Announcing the initiative, Ms. Haaland said she hoped it would “shed light on the unspoken traumas of the past.”

“I know that this process will be long and difficult,” she said. “I know that this process will be painful. It won’t undo the heartbreak and loss that so many of us feel. But only by acknowledging the past can we work toward a future that we’re all proud to embrace.”

It will be difficult after so long to determine the cause of death for many of the children that will be found in such graves. Many of the deceased will surely be found to have perished because of diseases like tuberculosis, which likewise claimed many lives among the school children at residential schools in Canada. But identifying TB and other forms of “natural” mortality among these schoolchildren will not tell the full story.

A thorough review of surviving records will be important to help tease out individual stories and help build a broader narrative of mortality at the boarding schools. The church in the United States should make every effort now to prepare for this Department of Interior investigation and for the larger, comprehensive undertaking to unravel the complete history of the boarding schools and the church’s role in the mistreatment of these Indigenous children.

For decades the people of God were anguished by the obfuscation on the part of those church leaders who allowed only a trickle of incomplete document releases from diocesan and provincial archives while investigators struggled to get to the truth about the abuse of children by U.S. priests and the coverup of those crimes. The church in the United States must demonstrate that it has learned from the suffering such failures imposed on survivors, their families and Catholics everywhere.

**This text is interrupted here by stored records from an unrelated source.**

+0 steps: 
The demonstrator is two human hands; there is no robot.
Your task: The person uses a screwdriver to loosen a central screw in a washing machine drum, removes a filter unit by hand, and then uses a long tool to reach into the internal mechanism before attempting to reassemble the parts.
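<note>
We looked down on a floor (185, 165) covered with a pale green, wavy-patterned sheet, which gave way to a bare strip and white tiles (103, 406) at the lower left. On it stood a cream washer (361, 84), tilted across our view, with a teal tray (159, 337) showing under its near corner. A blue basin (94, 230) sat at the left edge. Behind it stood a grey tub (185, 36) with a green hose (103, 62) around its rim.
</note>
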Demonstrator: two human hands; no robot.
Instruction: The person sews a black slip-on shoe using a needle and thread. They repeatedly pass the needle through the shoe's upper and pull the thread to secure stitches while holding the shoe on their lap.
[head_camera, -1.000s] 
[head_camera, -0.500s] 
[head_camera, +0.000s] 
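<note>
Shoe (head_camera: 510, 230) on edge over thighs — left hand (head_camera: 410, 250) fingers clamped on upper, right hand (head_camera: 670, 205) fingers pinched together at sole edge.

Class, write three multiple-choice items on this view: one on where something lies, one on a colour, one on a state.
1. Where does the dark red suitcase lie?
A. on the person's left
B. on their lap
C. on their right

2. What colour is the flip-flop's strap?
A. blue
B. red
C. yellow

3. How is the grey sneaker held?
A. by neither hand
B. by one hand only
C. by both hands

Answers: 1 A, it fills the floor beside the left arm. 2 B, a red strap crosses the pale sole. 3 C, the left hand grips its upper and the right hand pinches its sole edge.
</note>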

Now is the time and here is the opportunity. As this preliminary investigation begins, the church must bring everything out into the light—completely and quickly. U.S. church officials should vigorously seek out and share the archives and material locked away in chanceries, academic archives and the attics of religious communities. Forgiveness and healing can begin only after the most difficult part is addressed: confronting the past, speaking the truth, revealing the worst.